Betsy Butterfly in "A Strange Change"
A Strange Change
Receiving no answer to his question, Freddie Firefly skipped down from the fence and sought the shade of the apple tree, where he found Dusty Moth staring fixedly at Betsy Butterfly's picture.Dusty's face wore a most curious look; he seemed at once angry, sorrowful and amazed. And not till Freddie Firefly asked again what was the trouble did Dusty Moth say a word.Then he pointed scornfully toward the portrait that Jimmy Rabbit had made earlier in the summer.
"So that's the charming Betsy Butterfly, eh?" he roared. "That's the beauty I've heard so much about! I can tell you right now that if I had any idea she looked like this I never would have lost my appetite over her!"
"You astonish me!" Freddie Firefly exclaimed. "Have you forgotten how anxious you were to meet the lady?"

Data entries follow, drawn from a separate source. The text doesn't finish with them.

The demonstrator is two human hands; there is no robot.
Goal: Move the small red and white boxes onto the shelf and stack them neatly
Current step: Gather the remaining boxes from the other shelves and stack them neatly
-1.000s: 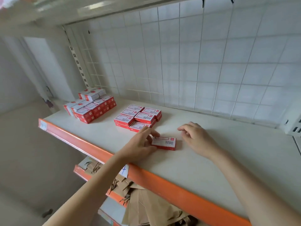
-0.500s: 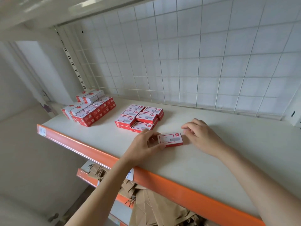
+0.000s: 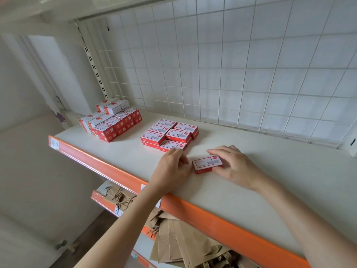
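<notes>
We see a single red and white box (image 3: 207, 163) lying flat on the white shelf (image 3: 289, 182), close to the middle of the view and just at 5 o'clock from a low group of the same boxes (image 3: 170, 135). Our right hand (image 3: 234, 167) sits at the box's 3 o'clock side, its fingers curled over the far long edge and its thumb against the near right corner, so it grips the box between them. Our left hand (image 3: 172, 167) lies at the box's 9 o'clock side with its fingers bent; they come right up to the short end of the box, but we cannot tell whether they press it or merely rest beside it, and they hold nothing that we can see. The low group stands two boxes wide and partly two layers high, its nearest box just beyond the left fingertips. Farther off at 10 o'clock, near the left end of the shelf, a taller stack of boxes (image 3: 111, 122) stands beside the slotted upright (image 3: 92, 62). A white wire grid (image 3: 231, 64) backs the shelf, an orange rail (image 3: 222, 219) edges its front, and brown paper bags (image 3: 173, 242) lie on the level below at 6 o'clock.
</notes>
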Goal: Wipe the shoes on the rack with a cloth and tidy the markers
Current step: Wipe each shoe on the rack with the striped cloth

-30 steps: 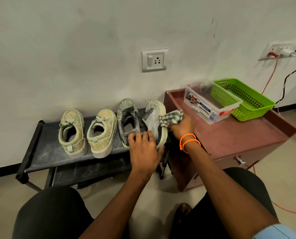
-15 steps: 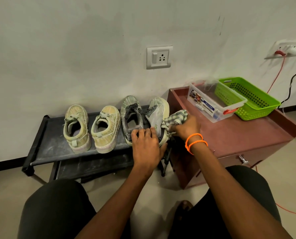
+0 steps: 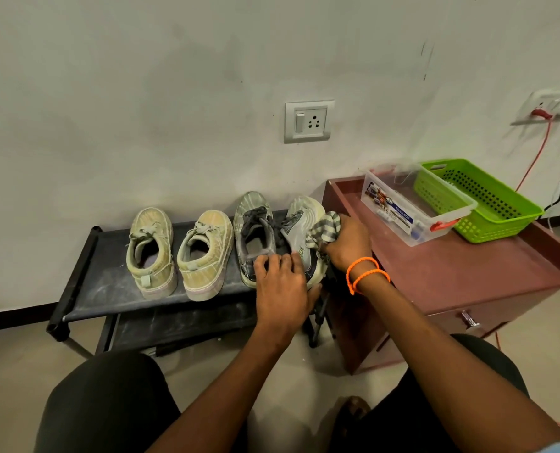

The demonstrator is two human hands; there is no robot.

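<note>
Right of centre in the head view, the grey-and-cream laced sneaker (image 3: 299,237) on the black two-tier shoe rack (image 3: 108,282) is steadied by the left hand (image 3: 283,289), fingers curled over its collar. The checked grey cloth (image 3: 326,227), bunched in the right hand (image 3: 348,245), has been shifted slightly toeward along its side; wiping is judged ongoing. No markers can be made out.

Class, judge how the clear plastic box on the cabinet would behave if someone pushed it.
The clear plastic box looks thin-walled and nearly empty, so probably light. It sits low and flat on the cabinet, so it would likely slide, not tip.
</note>
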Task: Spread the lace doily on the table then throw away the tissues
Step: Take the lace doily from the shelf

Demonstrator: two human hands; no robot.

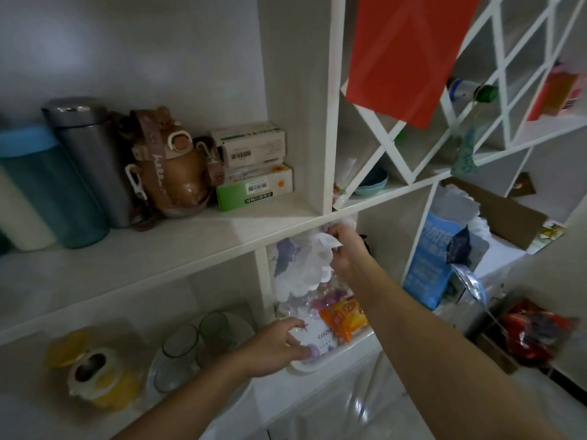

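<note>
A white lace doily with a scalloped edge hangs in the middle cubby of a white shelf unit. My right hand pinches its upper edge, just under the shelf board. Below it, my left hand grips the front of a white tray that carries a white card with purple flowers, an orange snack packet and small purple bits. No loose tissues can be told apart here.
On the upper shelf stand a teal bottle, a grey flask, a brown bear bottle and stacked boxes. Glasses and a yellow cup sit lower left. A blue bag fills the right cubby.
</note>
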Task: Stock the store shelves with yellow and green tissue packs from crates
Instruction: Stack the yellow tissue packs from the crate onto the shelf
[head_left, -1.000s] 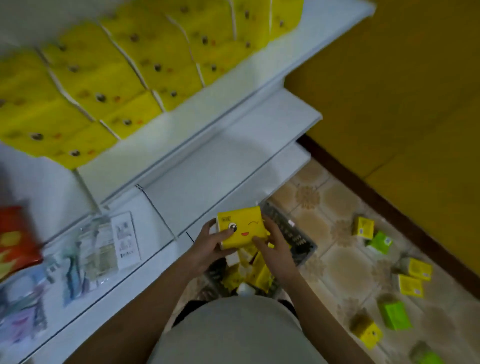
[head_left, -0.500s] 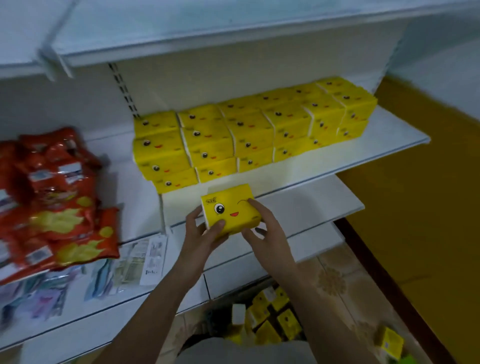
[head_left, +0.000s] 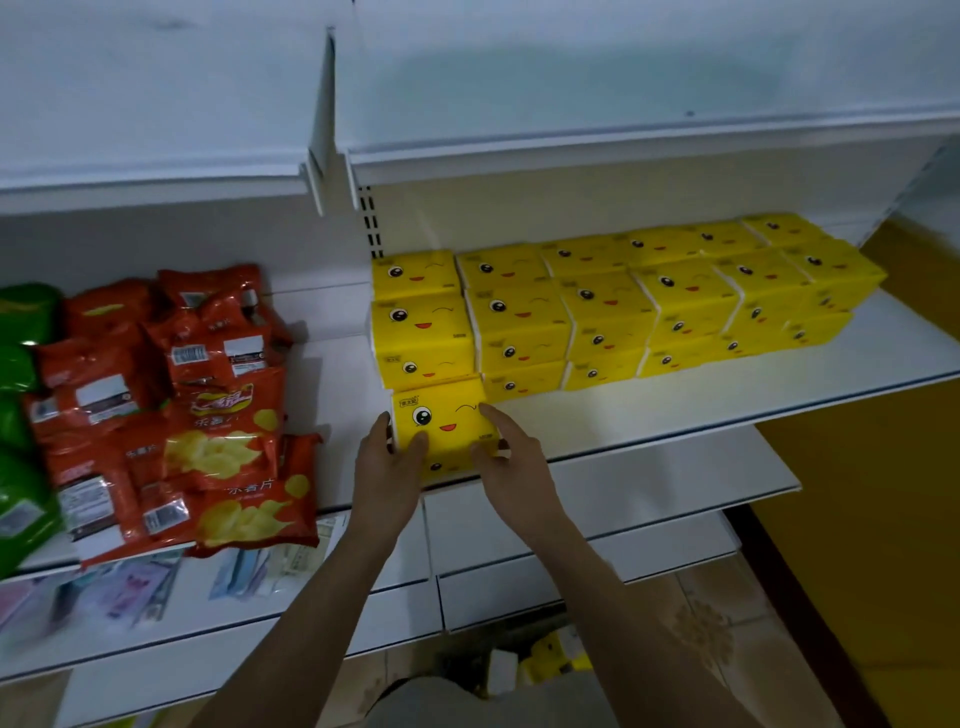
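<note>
Head view looks down on a white shelf (head_left: 675, 415) where stacked yellow tissue packs (head_left: 608, 306) fill the back rows, two layers deep as far as can be seen. Both hands are on one more yellow pack (head_left: 447, 423), which sits at the front left corner of the stock, just in front of the leftmost stack and near the shelf lip. The left hand (head_left: 387, 467) grips its left side with the thumb curled over the top face; the right hand (head_left: 511, 460) grips the right side, forefinger laid along the upper edge and thumb on the front. Whether the pack's base rests fully on the board or is partly carried by the hands cannot be told. Just to the left, on the neighbouring bay, lie red snack bags (head_left: 208, 405) and some green bags (head_left: 21, 364), loosely heaped. Risks from here, to my eye: the pack is soft and close to the lip, so letting go before it is squared against the stack behind could let it tip forward off the edge. A hard push back might shunt the stacks askew. Down by the floor more yellow packs (head_left: 550, 657) show dimly, the crate itself too dark to make out.
</note>
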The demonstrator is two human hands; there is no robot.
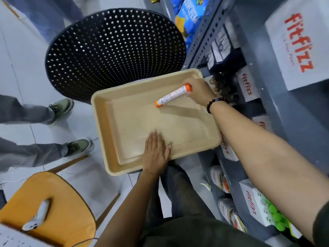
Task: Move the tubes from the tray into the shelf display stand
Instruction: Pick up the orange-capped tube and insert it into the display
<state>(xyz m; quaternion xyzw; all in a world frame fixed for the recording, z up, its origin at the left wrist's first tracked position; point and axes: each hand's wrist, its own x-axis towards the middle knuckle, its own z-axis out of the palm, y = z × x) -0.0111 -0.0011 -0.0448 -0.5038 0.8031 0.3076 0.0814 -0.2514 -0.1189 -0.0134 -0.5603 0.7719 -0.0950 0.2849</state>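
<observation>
right hand (197,90) grips tube (173,98), hiding its cap; left hand (156,150) flat on tray (106,132)

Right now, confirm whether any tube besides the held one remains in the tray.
No, the tray holds only the tube that the right hand grips.

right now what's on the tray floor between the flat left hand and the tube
Nothing. In the head view that stretch of the tray is bare from the left hand to the tube, which the right hand holds.
</observation>
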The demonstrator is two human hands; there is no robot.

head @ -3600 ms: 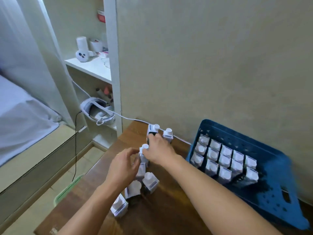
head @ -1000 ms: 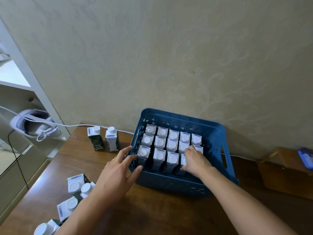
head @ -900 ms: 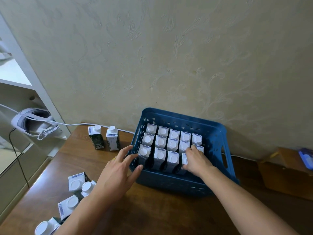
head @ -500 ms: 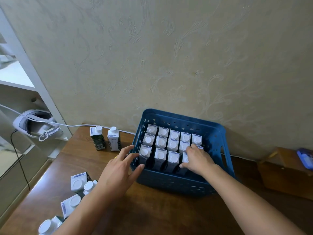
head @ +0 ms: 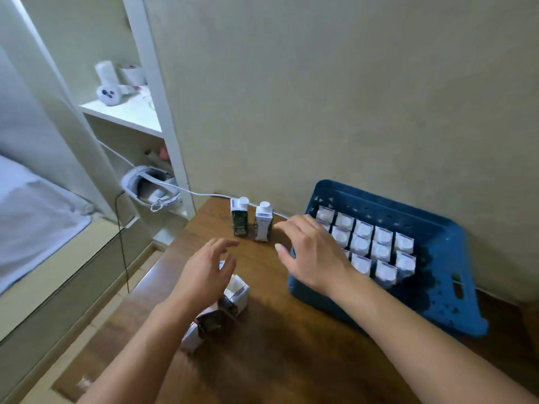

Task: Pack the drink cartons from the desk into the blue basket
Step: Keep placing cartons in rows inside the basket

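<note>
Change since earlier frames: both hands have left the blue basket (head: 437,290); the right hand no longer rests among the packed cartons, and the left hand has gone from the basket's near-left corner to the loose cartons.
Left hand (head: 204,275): open, fingers spread, holding nothing; poised directly over the near group of cartons (head: 230,298) towards the desk's left edge, judged ready to pick one.
Right hand (head: 312,255): open, palm down, empty; over the basket's left wall, fingers directed at the two upright cartons.
Upright cartons: green carton (head: 239,217) and white carton (head: 264,221) stand side by side at the desk's back edge, against the wall, caps up.
Near group: several cartons lying tumbled together, partly hidden by the left hand; count cannot be told.
Blue basket: at the desk's back right, against the wall; packed cartons (head: 367,243) stand caps up in tight rows, an arrangement that saves room.
Free space: the basket's right portion shows bare floor.
Desk (head: 277,345): brown wood.
Step in hand: judged as reaching for the next cartons, one hand per group.
Progress: most cartons packed; two groups remain outside.
</note>
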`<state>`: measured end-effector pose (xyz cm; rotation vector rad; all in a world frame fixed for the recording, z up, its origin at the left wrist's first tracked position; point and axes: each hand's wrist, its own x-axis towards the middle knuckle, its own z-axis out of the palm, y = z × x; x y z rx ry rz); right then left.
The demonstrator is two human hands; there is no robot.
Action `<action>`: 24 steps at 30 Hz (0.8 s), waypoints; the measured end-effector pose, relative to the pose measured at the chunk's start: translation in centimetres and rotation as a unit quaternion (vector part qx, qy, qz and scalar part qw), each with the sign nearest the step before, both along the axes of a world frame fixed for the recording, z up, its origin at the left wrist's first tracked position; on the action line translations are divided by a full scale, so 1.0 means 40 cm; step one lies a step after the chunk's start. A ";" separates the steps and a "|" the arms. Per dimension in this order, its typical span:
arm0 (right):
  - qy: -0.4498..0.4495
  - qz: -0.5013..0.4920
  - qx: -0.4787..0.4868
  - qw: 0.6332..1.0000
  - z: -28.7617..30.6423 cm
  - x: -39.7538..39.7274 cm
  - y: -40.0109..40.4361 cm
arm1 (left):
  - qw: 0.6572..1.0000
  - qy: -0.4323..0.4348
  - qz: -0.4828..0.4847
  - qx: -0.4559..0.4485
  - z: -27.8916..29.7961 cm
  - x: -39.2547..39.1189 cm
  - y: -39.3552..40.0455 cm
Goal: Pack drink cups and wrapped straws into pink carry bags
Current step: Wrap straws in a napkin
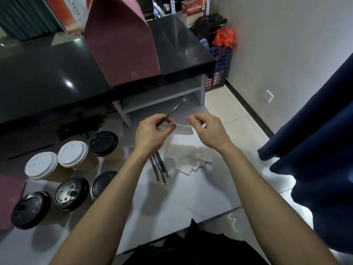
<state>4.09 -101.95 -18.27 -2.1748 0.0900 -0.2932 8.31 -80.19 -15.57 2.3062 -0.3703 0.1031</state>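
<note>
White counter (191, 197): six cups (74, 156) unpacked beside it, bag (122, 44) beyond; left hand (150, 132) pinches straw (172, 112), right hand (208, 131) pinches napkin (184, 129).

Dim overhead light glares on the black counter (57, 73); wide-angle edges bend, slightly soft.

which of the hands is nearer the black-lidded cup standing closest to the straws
Left. The left hand, gripping a wrapped straw, is just right of that black-lidded cup. The right hand, pinching a white napkin, lies farther right, beyond the left.
</note>
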 end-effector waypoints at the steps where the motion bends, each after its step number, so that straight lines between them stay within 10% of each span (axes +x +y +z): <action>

"Meet her!" Dusty Moth howled. "I promise you I'd never go out of my way to meet anybody that looked as she does—though I might go a long distance to avoid her."
Freddie Firefly glanced toward the picture. But it had fallen face downward upon the ground. And he did not take the trouble to raise it.
"Well, you think Betsy Butterfly is beautiful, don't you?" he asked.
"Indeed I don't! I think she's hideous," Dusty Moth shouted. "Never in all my life have I been so deceived in a person."
"I don't understand how you can say that," Freddie Firefly told him. "But I suppose your idea of beauty may be different from mine—and from many other people's, too. Anyhow, I hope you'll get your appetite back again."
"I don't know about that," said Dusty Moth. "Just now I don't feel as if I ever wanted to taste food again." A shudder passed over him. And he covered his eyes, as if to shut some terrible image from his memory.
"I must leave you now," said Freddie Firefly. "And please don't forget what you promised me. You remember that you said that if I'd show you a picture of Betsy Butterfly you would stop pestering me about her."
"Don't worry about that!" Dusty Moth assured him bitterly. "I shall never mention Betsy Butterfly's name again.
I don't want to think of her. But I'm afraid I can never, never get her face out of my mind.... I know—" he added—"I know I shall see it in my dreams. And just think how terrible it will be to wake at midday, out of a sound sleep, with her dreadful face and form haunting me!"Freddie Firefly couldn't help feeling sorry for the poor chap. But he could think of nothing to do, except to show him Betsy's portrait once more. So he started to raise the picture from the ground, where it still lay face downward. And the moment Dusty Moth saw what he was about he gave a frightful scream—and flew off into the night.
"He's a queer one!" Freddie Firefly mused. "Now, I've always thought Betsy was a fine-looking——" Just then his eyes fell upon the picture for the first time. And Freddie Firefly's mouth fell open in astonishment.So amazed was he by what he saw that he tumbled right over backwards. And then, scrambling to his feet, he wrapped the rhubarb leaf hastily around the picture and slung it across his back again.
"Jimmy Rabbit has made a terrible mistake!" he groaned, as he started for the duck pond.
Back at the meeting place once more, Freddie Firefly rushed up to Jimmy Rabbit in great excitement."Do you know what you did?" he cried. "You brought me the wrong picture. And Dusty Moth has gone shrieking off into the darkness, he was so disappointed. This is not Betsy Butterfly's picture! It's some dreadful-looking caterpillar. And when I glanced at it just now, over in the orchard, it sent a chill all through me."
For the time being Jimmy Rabbit said nothing. At first he had seemed quite upset. But before Freddie had finished speaking he had begun to smile.
And then he unwrapped the picture once more and leaned it against a stone, where the moon's rays fell squarely upon it.
"You're mistaken," he informed Freddie then. "This is a picture of Betsy Butterfly. I painted it myself; and I ought to know. As I explained last night, I made it earlier in the summer; and as I said, she has changed somewhat in the meantime. But it's a very good likeness of her as she was once."
"You mean—" gasped Freddie Firefly—"you mean that Betsy Butterfly was once an ugly caterpillar?"
"Why, certainly!" said Jimmy Rabbit. "And so was Dusty Moth, for that matter. Yes! he was a caterpillar himself, once—and a much uglier one than Betsy, if only he knew it.
"In fact," said Jimmy, looking at the picture with his head on one side, "as caterpillars go, Betsy Butterfly was a great beauty, even at so early an age."